A ciência da beleza humana
Um estereótipo comum, denominado pela ciência como “efeito de Halo”, representa a nossa tendência para associar tudo o que é belo a tudo o que é bom.
O tópico da experiência percetiva da beleza humana suscita facilmente fascínio quando apresentado e discutido em diversos contextos. As implicações profundas que a atratividade física adquire nas nossas vidas são um tema que tem suscitado bastante interesse por parte da comunidade científica nas últimas décadas.
Vários estudos têm demonstrado que as pessoas consideradas mais atraentes não só têm mais facilidade no que respeita ao foro amoroso e relacional, como também são tratadas de forma diferente pela sociedade em geral. Estudos indicam que as pessoas ditas atraentes frequentemente conseguem melhores empregos, melhores ordenados e até um maior número de amizades. Um estereótipo comum, denominado pela ciência como “efeito de Halo”, representa a nossa tendência para associar tudo o que é belo a tudo o que é bom. Devido a este estereótipo, as pessoas atraentes são habitualmente percecionadas como detentoras de uma variedade de caraterísticas de personalidade positivas, mas também como sendo mais competentes e felizes.
Não descartando a influência do contexto sociocultural e da unicidade das experiências individuais nas conceções de natureza estética, a ciência psicológica tem identificado alguma transversalidade nas características físicas que influenciam a perceção de atratividade, designadamente, em faces. Três dessas principais características são a simetria, a mediania (grau de semelhança com as proporções faciais médias da população geral) e o dimorfismo sexual (presença de características faciais que tipicamente distinguem os indivíduos do sexo masculino dos do sexo feminino).

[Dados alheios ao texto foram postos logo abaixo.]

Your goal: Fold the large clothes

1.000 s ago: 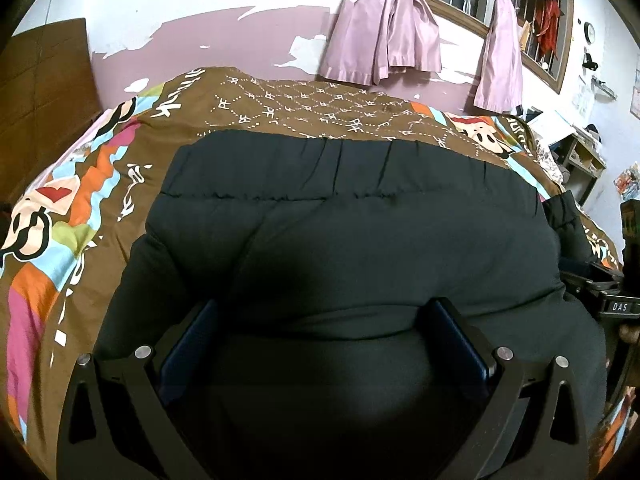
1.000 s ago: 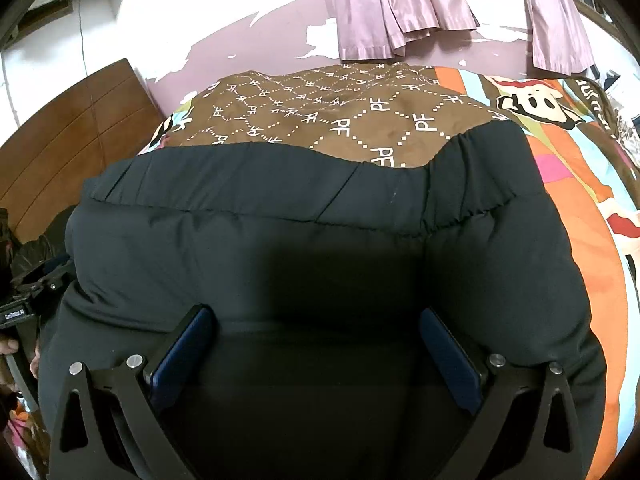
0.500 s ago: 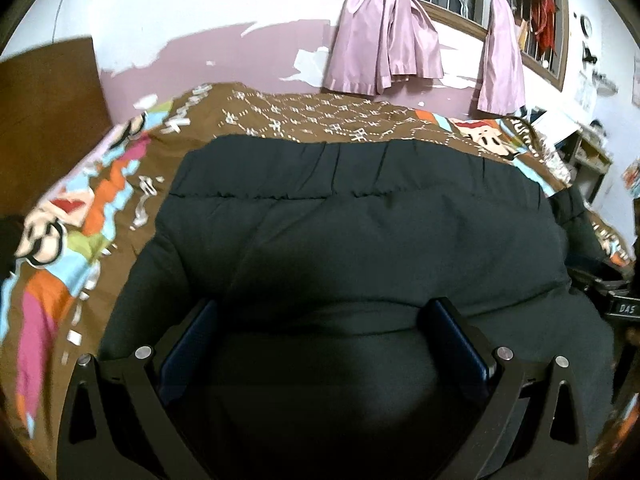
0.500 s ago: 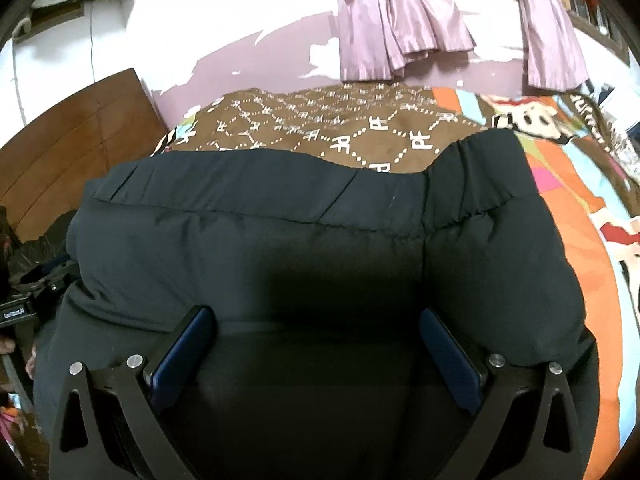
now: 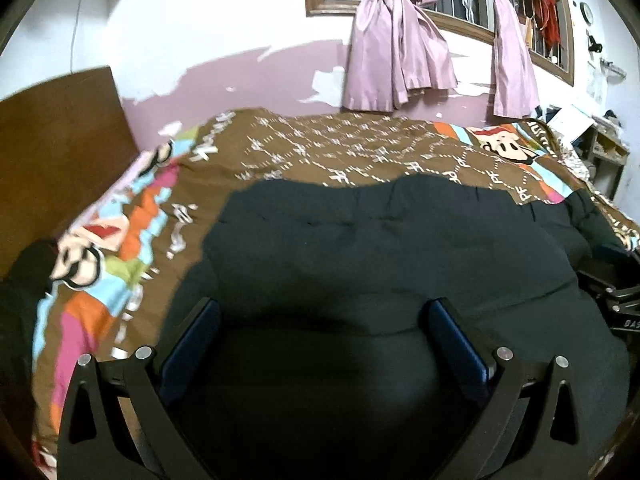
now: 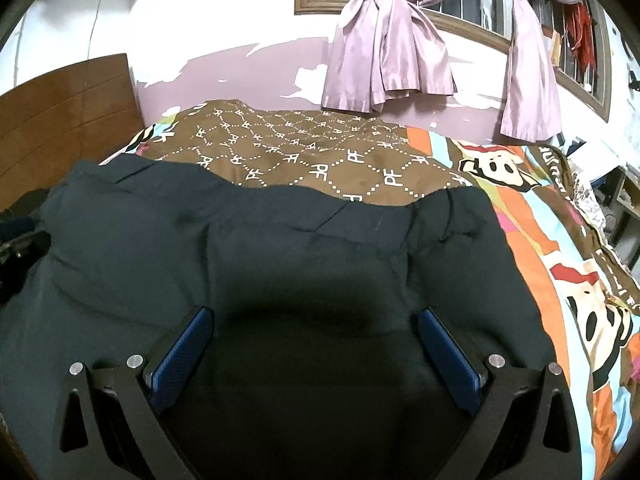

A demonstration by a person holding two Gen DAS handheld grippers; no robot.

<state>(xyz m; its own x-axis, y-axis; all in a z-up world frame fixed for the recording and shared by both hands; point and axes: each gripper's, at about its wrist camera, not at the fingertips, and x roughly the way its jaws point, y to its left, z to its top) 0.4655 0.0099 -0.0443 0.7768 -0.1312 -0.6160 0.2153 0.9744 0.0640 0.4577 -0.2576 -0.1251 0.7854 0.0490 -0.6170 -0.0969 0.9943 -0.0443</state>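
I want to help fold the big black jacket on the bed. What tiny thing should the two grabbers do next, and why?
Probably lower both and pinch the near edge. The left hand-held gripper and right hand-held gripper are open with the black jacket bulging between their fingers, ungripped. It lies spread on the patterned bedspread, so nothing can fold until it is gripped.

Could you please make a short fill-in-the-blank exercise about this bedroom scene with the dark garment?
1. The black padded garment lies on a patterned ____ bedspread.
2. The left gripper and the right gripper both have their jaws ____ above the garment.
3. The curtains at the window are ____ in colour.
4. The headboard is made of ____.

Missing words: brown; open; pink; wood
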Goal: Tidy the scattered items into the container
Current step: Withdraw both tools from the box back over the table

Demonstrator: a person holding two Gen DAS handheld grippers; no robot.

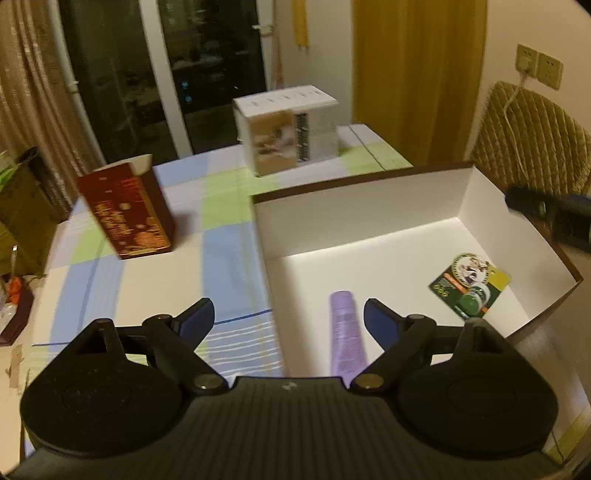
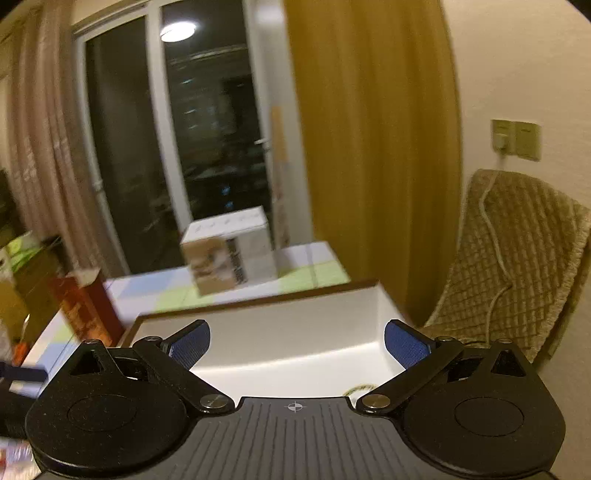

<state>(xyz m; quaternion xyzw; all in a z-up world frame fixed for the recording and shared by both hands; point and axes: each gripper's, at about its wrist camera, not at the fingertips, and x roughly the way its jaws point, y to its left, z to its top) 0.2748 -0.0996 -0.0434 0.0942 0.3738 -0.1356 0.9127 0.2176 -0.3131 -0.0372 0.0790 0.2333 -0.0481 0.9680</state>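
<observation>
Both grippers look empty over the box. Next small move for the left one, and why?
Probably swing the left gripper left toward the dark red carton. Its fingers are open and empty, while the purple tube and green card pack already lie in the white box. The carton stands outside it on the tablecloth, the nearest item out.

Warm, dim indoor light gives both views a yellowish cast. In the right wrist view a round ceiling lamp [image 2: 178, 31] shows as a bright reflection in the dark window glass [image 2: 125, 147]. The white box [image 1: 388, 236] has a bright floor and shadowed inner walls. Motion blur smears the red carton [image 1: 125, 210], the picture box [image 1: 288, 129] and the curtain [image 2: 369, 147]. Fisheye bending curves straight lines, and the corners go black
</observation>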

Estes fatores, identificados como determinantes na atratividade, resultam da evolução da nossa espécie ao longo de milhões de anos e, segundo a Psicologia Evolutiva, são indicadores de qualidade individual, guiando o nosso comportamento para que façamos escolhas adaptativas no momento de escolher um parceiro sexual.
Por um lado, se este tópico é passível de despertar curiosidade e aceitação, por outro, suscita frequentemente alguma indignação e descrença. Isto porque, em primeiro lugar, existe quem argumente que o domínio da beleza deve ser considerado exclusivamente no foro das artes, ou, ao sê-lo nas ciências, deve ser, pelo menos, integrado nas ciências sociais. Prevalece, assim, a ideia já defendida em 1757 pelo filosofo David Hume, de que “a beleza está nos olhos de quem contempla” e, portanto, deverá consistir numa experiência subjetiva, aprendida e cultural. Tal conceção é amplamente aceite e, acrescento, desejada, devido possivelmente à necessidade de nos sentirmos diferenciados das outras espécies.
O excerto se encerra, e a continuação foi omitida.